Esse é o espírito que vemos nas redes de suporte que surgem à medida que as pessoas enfrentam a pandemia de coronavírus. Vizinhos ajudando vizinhos. Aqueles que podem sair de casa coletam receitas médicas e suprimentos para as pessoas mais vulneráveis. Grupos de redes pelas cidades somam recursos para que ninguém fique sem.

O apoio da comunidade sempre foi um aspecto central da vida social humana. Pesquisas sobre a rotina das pessoas mostram que muito mais tempo do que imaginamos é gasto em apoio não remunerado à comunidade.
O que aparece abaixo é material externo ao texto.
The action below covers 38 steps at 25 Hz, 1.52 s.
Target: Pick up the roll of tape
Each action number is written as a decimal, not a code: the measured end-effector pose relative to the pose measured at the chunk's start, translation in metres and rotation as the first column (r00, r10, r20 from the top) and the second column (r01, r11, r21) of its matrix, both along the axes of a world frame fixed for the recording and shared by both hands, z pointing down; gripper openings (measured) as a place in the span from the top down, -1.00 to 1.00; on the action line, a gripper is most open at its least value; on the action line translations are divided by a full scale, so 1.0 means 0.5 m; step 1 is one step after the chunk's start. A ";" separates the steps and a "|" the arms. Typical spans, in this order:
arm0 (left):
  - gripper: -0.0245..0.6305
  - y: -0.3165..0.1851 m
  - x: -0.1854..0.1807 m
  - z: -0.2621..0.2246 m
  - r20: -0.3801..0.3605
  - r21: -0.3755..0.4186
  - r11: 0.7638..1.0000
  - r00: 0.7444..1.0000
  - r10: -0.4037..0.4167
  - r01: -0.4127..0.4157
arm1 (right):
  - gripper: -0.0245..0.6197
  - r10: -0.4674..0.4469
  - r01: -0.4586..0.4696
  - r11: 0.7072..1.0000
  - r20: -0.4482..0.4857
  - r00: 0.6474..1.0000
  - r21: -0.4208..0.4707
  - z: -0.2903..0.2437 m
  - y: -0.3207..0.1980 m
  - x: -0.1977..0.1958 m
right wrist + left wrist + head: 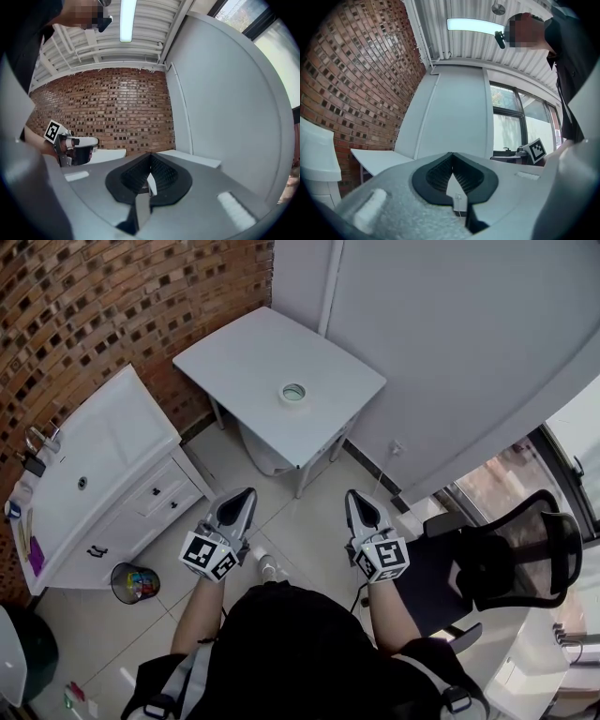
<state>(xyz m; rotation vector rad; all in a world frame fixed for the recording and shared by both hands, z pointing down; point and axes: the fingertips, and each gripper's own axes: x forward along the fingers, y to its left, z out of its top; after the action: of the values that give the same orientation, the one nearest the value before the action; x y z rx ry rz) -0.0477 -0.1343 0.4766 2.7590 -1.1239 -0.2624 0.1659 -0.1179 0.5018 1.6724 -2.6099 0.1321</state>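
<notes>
The roll of tape [293, 392], a small white ring, lies flat near the right edge of a small white table [244, 362] by the brick wall. It shows in neither gripper view. Both grippers are held level over the tiled floor, well short of the table. My left gripper [247, 494] is shut, its black pads [440, 173] meeting at the tip with nothing between them. Beside it, my right gripper [353, 495] is also shut and empty, its dark pads [161, 173] closed together. The table's edge [377, 159] shows ahead in the left gripper view.
A white sink cabinet [94, 465] with drawers stands at the left, with a small waste bin [134, 582] in front of it. A black office chair [506, 559] stands at the right. A white bin [262, 454] sits under the table. Brick wall at the left, white wall behind.
</notes>
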 end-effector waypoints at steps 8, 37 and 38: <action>0.92 -0.105 -0.028 -0.004 -0.036 0.003 1.000 0.999 -0.006 0.006 | 0.91 0.039 -0.038 0.999 -0.003 0.999 0.006 -0.014 -0.094 -0.005; 0.92 -0.345 -0.051 -0.020 -0.010 0.023 0.999 0.999 -0.038 0.038 | 0.91 -0.008 0.007 1.000 0.075 0.997 0.018 -0.042 -0.372 -0.046; 0.92 -0.358 -0.048 -0.026 -0.009 0.029 0.999 0.999 -0.044 0.044 | 0.91 -0.017 0.016 1.000 0.076 0.997 0.025 -0.048 -0.391 -0.046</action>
<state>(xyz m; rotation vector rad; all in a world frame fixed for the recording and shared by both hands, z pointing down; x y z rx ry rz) -0.0719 -0.3135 0.4636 2.7584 -1.1888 -0.2978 0.1427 -0.3136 0.4780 1.6857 -2.6903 0.1680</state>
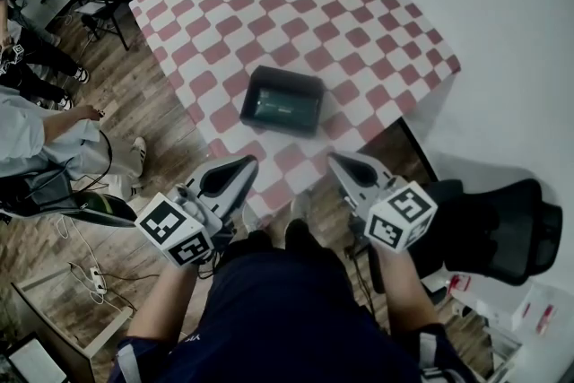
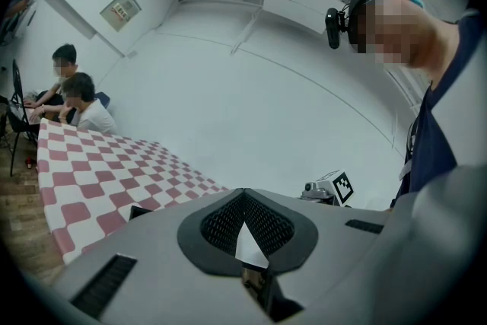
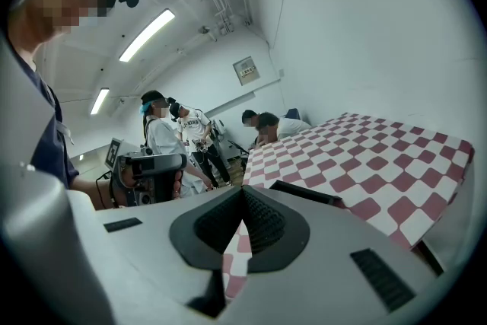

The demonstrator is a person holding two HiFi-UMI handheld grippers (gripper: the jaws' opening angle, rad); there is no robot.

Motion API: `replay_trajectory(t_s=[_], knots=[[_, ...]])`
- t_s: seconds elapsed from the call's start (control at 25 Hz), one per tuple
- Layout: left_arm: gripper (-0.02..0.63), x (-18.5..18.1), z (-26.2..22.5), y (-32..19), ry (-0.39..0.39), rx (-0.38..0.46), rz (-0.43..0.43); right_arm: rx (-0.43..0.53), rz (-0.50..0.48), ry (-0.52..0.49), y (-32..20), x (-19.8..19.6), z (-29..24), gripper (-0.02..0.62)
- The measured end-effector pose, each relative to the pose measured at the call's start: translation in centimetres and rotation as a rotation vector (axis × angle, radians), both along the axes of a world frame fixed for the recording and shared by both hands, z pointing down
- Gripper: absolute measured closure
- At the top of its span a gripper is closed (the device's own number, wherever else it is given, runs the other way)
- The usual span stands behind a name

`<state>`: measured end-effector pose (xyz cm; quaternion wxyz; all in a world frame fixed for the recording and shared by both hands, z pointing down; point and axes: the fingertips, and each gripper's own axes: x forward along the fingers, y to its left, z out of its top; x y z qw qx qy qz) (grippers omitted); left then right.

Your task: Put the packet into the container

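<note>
A black, open-topped container (image 1: 281, 100) sits on the red-and-white checkered table (image 1: 359, 22), close to its near corner. A dark greenish packet (image 1: 274, 110) lies inside it. My left gripper (image 1: 244, 163) hovers at the table's near edge, just short of the container, with its jaws closed and nothing between them. My right gripper (image 1: 335, 159) hangs level with it on the right, also shut and empty. In the left gripper view, the left gripper (image 2: 243, 195) points past the table toward a white wall. In the right gripper view, the container's rim (image 3: 306, 193) shows beyond the right gripper (image 3: 243, 191).
A black office chair (image 1: 502, 224) stands at the right, beside the table's near corner. Several people (image 1: 54, 126) sit or stand at the left and far end of the table. Cables and a power strip (image 1: 94, 278) lie on the wooden floor at the left.
</note>
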<state>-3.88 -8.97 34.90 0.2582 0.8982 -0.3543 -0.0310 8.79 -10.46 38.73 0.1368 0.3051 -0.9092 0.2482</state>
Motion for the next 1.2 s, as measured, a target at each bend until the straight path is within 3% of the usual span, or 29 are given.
replay_trajectory(t_s=[1.2], knots=[[0.581, -0.4, 1.0, -2.2, 0.006, -0.013, -0.008, -0.048, -0.012, 0.049, -2.3, 0.3, 3.0, 0.58]])
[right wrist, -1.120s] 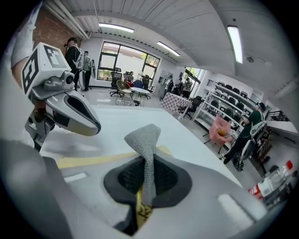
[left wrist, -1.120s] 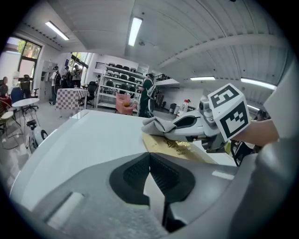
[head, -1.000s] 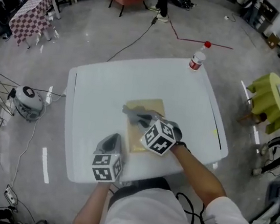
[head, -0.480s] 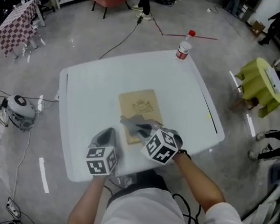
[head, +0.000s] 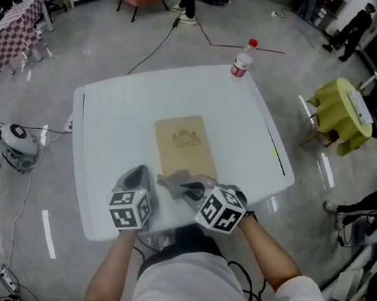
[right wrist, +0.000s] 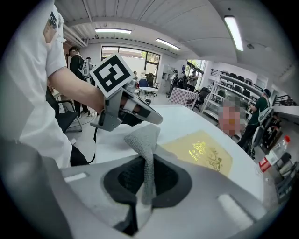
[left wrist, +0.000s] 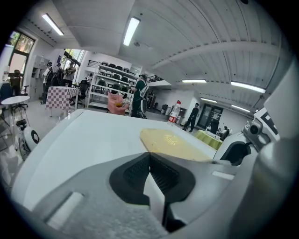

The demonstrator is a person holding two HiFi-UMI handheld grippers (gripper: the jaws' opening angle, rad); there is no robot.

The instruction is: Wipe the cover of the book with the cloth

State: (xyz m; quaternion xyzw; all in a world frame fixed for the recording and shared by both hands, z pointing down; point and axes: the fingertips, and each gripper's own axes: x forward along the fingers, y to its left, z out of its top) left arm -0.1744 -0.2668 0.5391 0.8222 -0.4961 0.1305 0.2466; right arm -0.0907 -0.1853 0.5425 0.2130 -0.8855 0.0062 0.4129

Apoio mútuo e cooperação – como vizinhos cuidando dos filhos de quem precisa ou ajudando a consertar o carro do outro – estão espalhados pela sociedade. É um erro pensar que a perspectiva de lucro motiva nosso comportamento.

O apoio mútuo é visto frequentemente em tempos de crise ou em catástrofes horríveis – como por exemplo, após o Furacão Sandy nos Estados Unidos e no incêndio da Torre Grenfell em Londres. Seu surgimento agora confirma as observações de Kropotkin sobre a capacidade de solidariedade cotidiana. A pergunta que ele faria é: como podemos expandir essas práticas para repensar nossa organização social?

Kropotkin descreveu a Lifeboat Association como “perfeitamente espontânea”. Isso não significa que ele pensava se tratar de algo sem planejamento, e sim que não era uma coisa forçada pela lei. Confiança e prática foram essenciais para a visão de Kropotkin do mundo refeito através da cooperação e do respeito pela auto-determinação dos povos.

Com recursos no limite, governos no mundo inteiro estão confiando nas redes de apoio mútuo para ajudar aqueles em maior risco, como fazer compras para quem está isolado, ou enviar mensagens virtuais de apoio para evitar a desesperança.

Possivelmente, então, podemos começar a pensar sobre como preservar uma organização comunitária no mundo pós-coronavírus.

Há uma diferença significativa entre a política de apoio mútuo e os projetos neoliberais com objetivo de privatizar os serviços do governo. Kropotkin não queria que a responsabilidade pelos serviços do governo fosse transferida para grandes corporações ou voluntários sem recursos. Seu objetivo era atacar as estruturas de poder existentes. O apoio mútuo prospera em condições de igualdade, e é parte necessária do esforço anarquista em direção à federação descentralizada.

Se a austeridade habitual retornar após a crise, o terreno fértil do apoio mútuo poderá secar. A manutenção e a ampliação da renda mínima, por outro lado, pode ajudar a preservar e promover mudanças de base no longo prazo.